Raku
diff --git a/‎doc/Language/regexes-best-practices.pod6
Lines changed: 204 additions & 0 deletions b/‎doc/Language/regexes-best-practices.pod6
Lines changed: 204 additions & 0 deletions
@@ -0,0 +1,204 @@
+=begin pod :tag<perl6>
+
+=TITLE Regexes: Best Practices and gotchas
+
+=SUBTITLE Some tips on regexes and grammars
+
+To help with robust regexes and grammars, here are some best practices
+for code layout and readability, what to actually match, and avoiding common
+pitfalls.
+
+=head1 Code layout
+
+Without the C<:sigspace> adverb, whitespace is not significant in Perl 6
+regexes. Use that to your own advantage and insert whitespace where it
+increases readability. Also, insert comments where necessary.
+
+Compare the very compact
+
+    my regex float { <[+-]>?\d*'.'\d+[e<[+-]>?\d+]? }
+
+to the more readable
+
+    my regex float {
+         <[+-]>?        # optional sign
+         \d*            # leading digits, optional
+         '.'
+         \d+
+         [              # optional exponent
+            e <[+-]>?  \d+
+         ]?
+    }
+
+As a rule of thumb, use whitespace around atoms and inside groups; put
+quantifiers directly after the atom; and vertically align opening and closing
+square brackets and parentheses.
+
+When you use a list of alternations inside parentheses or square brackets, align
+the vertical bars:
+
+    my regex example {
+        <preamble>
+        [
+        || <choice_1>
+        || <choice_2>
+        || <choice_3>
+        ]+
+        <postamble>
+    }
+
+=head1 Keep it small
+
+Regexes are often more compact than regular code. Because they do so much with
+so little, keep regexes short.
+
+When you can name a part of a regex, it's usually best to
+put it into a separate, named regex.
+
+For example, you could take the float regex from earlier:
+
+    my regex float {
+         <[+-]>?        # optional sign
+         \d*            # leading digits, optional
+         '.'
+         \d+
+         [              # optional exponent
+            e <[+-]>?  \d+
+         ]?
+    }
+
+And decompose it into parts:
+
+    my token sign { <[+-]> }
+    my token decimal { \d+ }
+    my token exponent { 'e' <sign>? <decimal> }
+    my regex float {
+        <sign>?
+        <decimal>?
+        '.'
+        <decimal>
+        <exponent>?
+    }
+
+That helps, especially when the regex becomes more complicated. For example,
+you might want to make the decimal point optional in the presence of an exponent.
+
+    my regex float {
+        <sign>?
+        [
+        || <decimal>?  '.' <decimal> <exponent>?

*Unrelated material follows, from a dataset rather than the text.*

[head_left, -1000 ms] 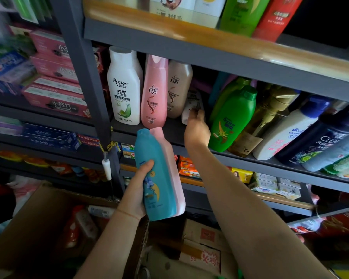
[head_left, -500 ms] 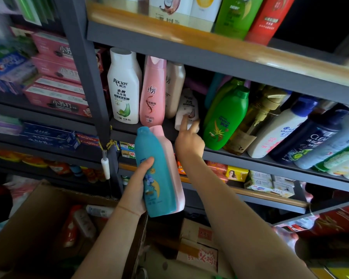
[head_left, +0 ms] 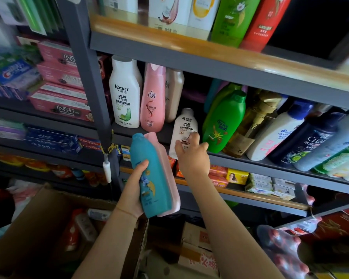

+        || <decimal> <exponent>
+        ]
+    }
+
+=head1 What to match
+
+Often the input data format has no clear-cut specification, or the
+specification is not known to the programmer. Then, it's good to be liberal
+in what you expect, but only so long as there are no possible ambiguities.
+
+For example, in C<ini> files:
+
+    =begin code :skip-test
+    [section]
+    key=value
+    =end code
+
+What can be inside the section header? Allowing only a word might be too
+restrictive. Somebody might write C<[two words]>, or use dashes, etc.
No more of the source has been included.